Would you follow him? Are you a materialist, meaning that what you see is what you get, just physical body matter, that's all there is, there is no spiritual realm, there is no afterlife. Just questions like that. And I said, look, reply in the comments wherever you're reading this, but if you can't, send in an email with your comments to us through our ministry. And I thought, get a handful of people would do that, because I'm not assuming that there are a lot of atheists who are following me and reading my articles or watching them listen to the broadcast.

And even so, just your average person is only not going to take the extra time to email someone and write something up and respond to it, seven or eight different questions. So I just got another hundred forty five pages of responses sent over me today after forty five pages were sent yesterday. So these are just people that took the time to email our ministry.

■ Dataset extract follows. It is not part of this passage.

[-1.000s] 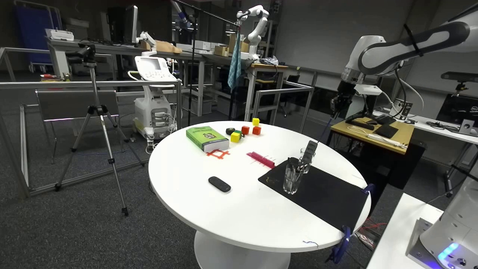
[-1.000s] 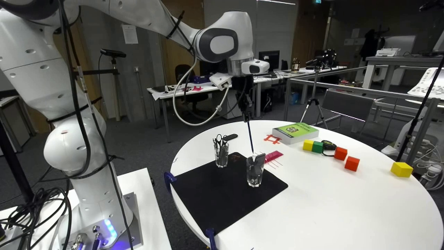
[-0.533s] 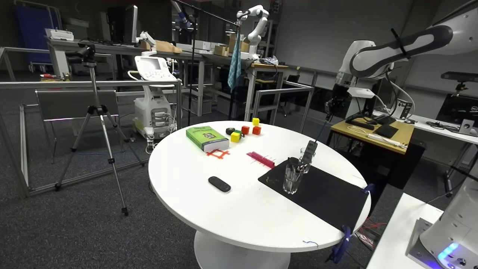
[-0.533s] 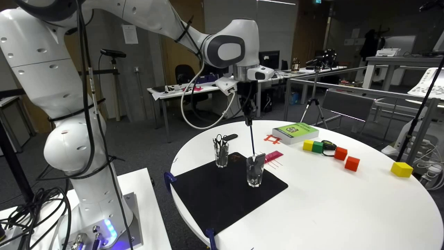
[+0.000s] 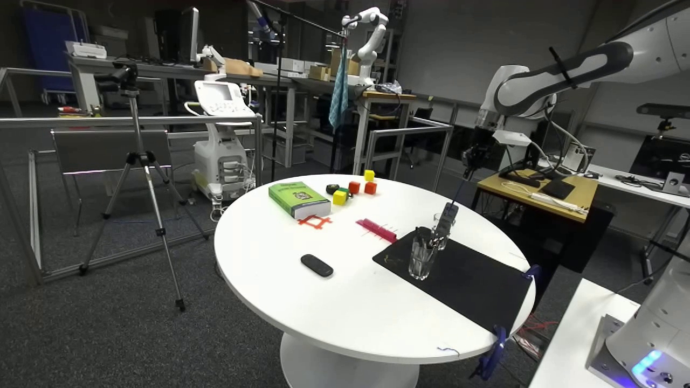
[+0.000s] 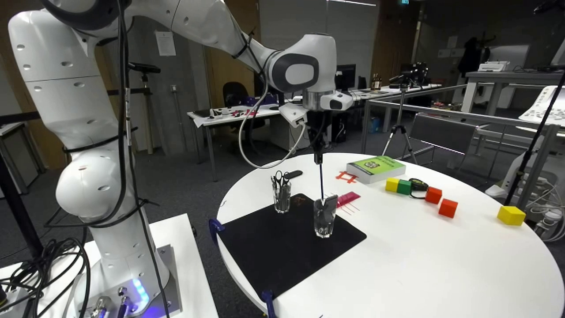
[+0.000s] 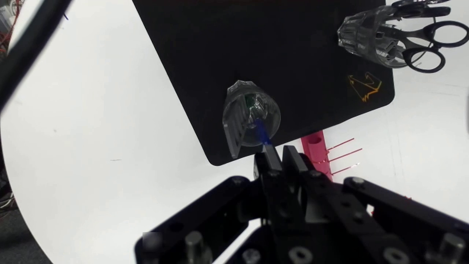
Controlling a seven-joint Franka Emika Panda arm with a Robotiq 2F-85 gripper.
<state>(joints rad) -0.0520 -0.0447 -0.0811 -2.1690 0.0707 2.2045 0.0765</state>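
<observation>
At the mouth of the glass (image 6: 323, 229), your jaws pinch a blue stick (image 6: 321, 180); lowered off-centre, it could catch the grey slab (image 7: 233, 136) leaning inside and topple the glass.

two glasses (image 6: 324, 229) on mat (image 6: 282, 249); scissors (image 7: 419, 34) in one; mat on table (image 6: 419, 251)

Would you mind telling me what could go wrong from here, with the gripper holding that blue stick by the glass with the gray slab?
The blue stick might snag on the gray slab, which juts above the rim of the glass. A long part of the stick hangs below the gripper, so a knock could swivel it. The glass stands upright on the black mat, and a sideways push might tip it.
</observation>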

Everyone's getting a note back from me through my team, thanking them for writing and letting them know I'll be reading their their their emails with interest. But I've started reading and I plan to continue to read them with interest as promised. But I have seen some who said I was an evangelical Christian and I prayed for guidance and direction in my life and never heard anything from God or prayers whenever answered or things didn't line up with what I see in the Bible. Now, there are others that went through those same hurdles, same obstacles, and you you came out strong in the faith. You've you've made it through difficult situations, painful losses, and your faith today is stronger than ever.

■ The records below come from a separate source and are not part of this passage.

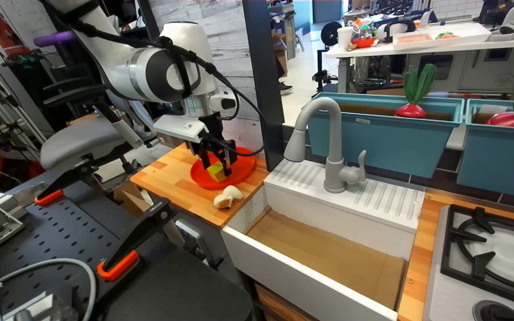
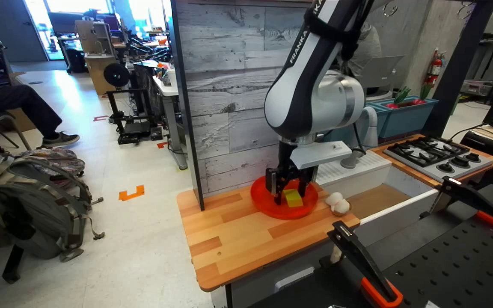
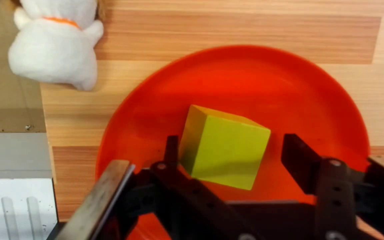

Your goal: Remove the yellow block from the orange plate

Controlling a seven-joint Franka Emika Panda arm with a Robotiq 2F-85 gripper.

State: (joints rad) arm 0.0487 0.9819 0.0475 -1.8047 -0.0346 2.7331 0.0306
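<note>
The yellow block [image 1: 216, 172] is a small cube sitting on the round orange plate [image 1: 244, 172]. The block also shows in an exterior view [image 2: 293, 199] and large in the wrist view [image 3: 235, 143]. The plate lies on the wooden counter and shows in the wrist view [image 3: 245, 71] and in an exterior view [image 2: 263, 206]. My gripper [image 3: 232, 149] is open and low over the plate, with one finger on each side of the block. The left finger in the wrist view is very close to the block; a clear gap separates the right finger from it. The block sits slightly rotated between them.
A small white plush toy [image 3: 53, 55] lies on the counter [image 2: 246, 239] beside the plate, near the sink [image 1: 324, 249]. A grey faucet [image 1: 335, 133] stands behind the sink. A grey wood-patterned wall [image 2: 233, 85] rises close behind the plate.
</note>
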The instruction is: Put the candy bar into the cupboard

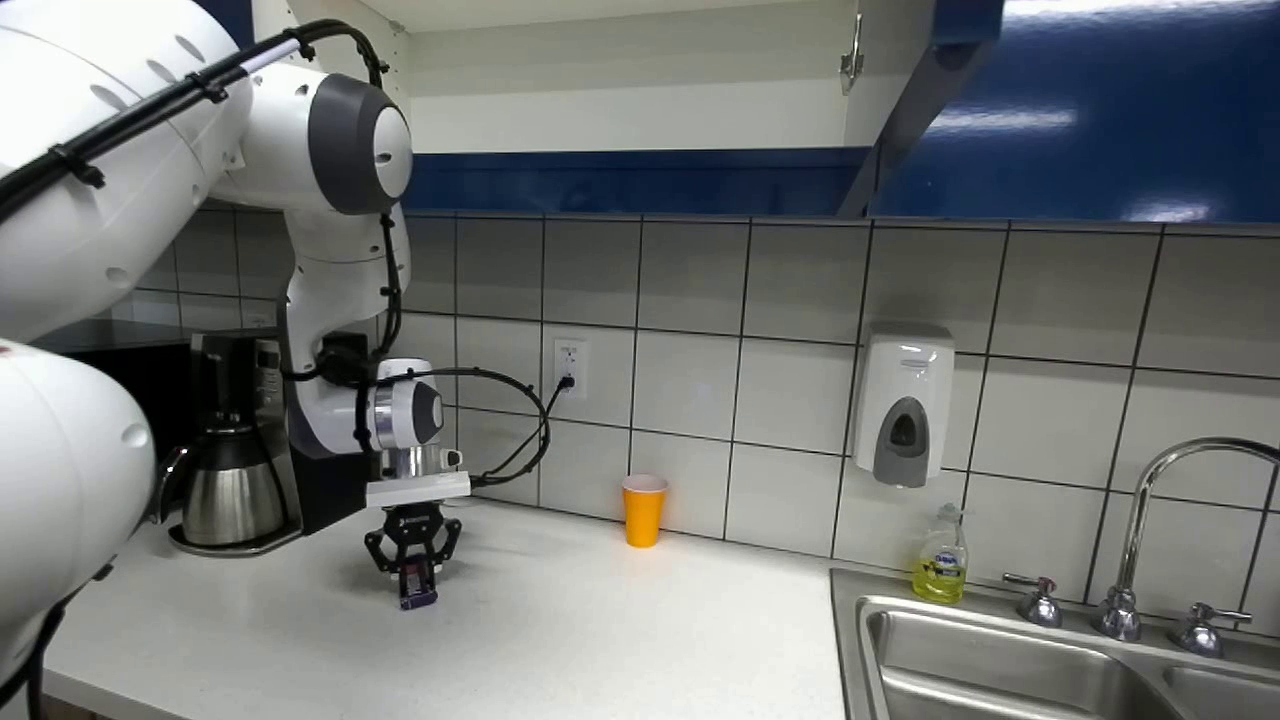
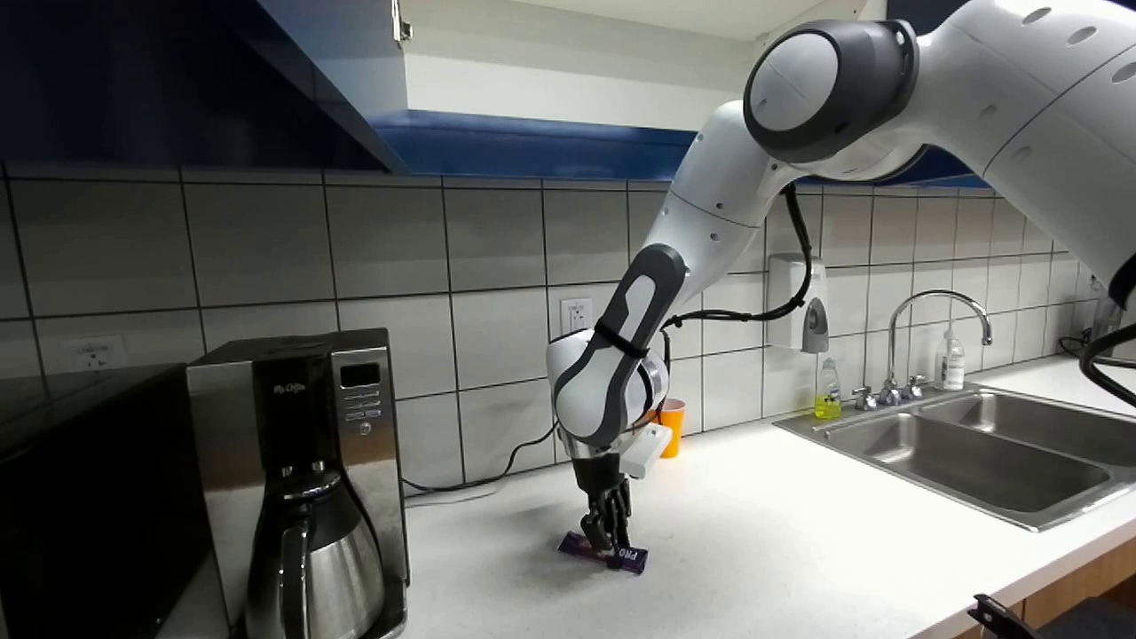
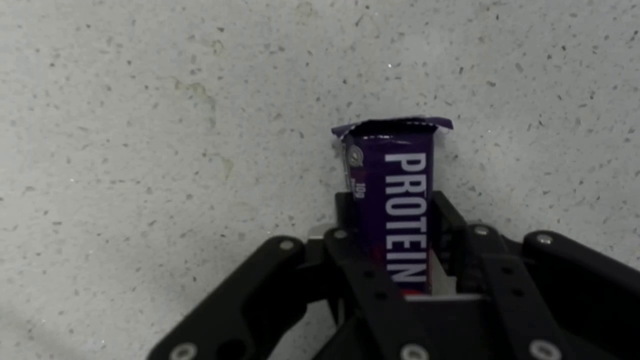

But others struggle. And let's be honest, in many of our churches, doubt is not something you're allowed to talk about. I want to show you an interesting passage. In my life, the only time I ever heard anyone preach on this is when I preached on it in the last couple of years. Otherwise, I never preached on this verse.

And like I said, I've never heard anyone else preach on it. So it's in the book of Jude. I'm going to start in verse 20. But you beloved, building yourselves up in your most holy faith and praying in the Holy Spirit.

Keep yourselves in the love of God, waiting for the mercy of our Lord Jesus Christ that leads to eternal life. And have mercy on those who doubt. That's verse 22 of Jude. Have mercy on those who doubt. Save others by snatching them out of the fire to others show mercy with fear, hitting even the garment stained by the flesh. Have mercy on those who doubt.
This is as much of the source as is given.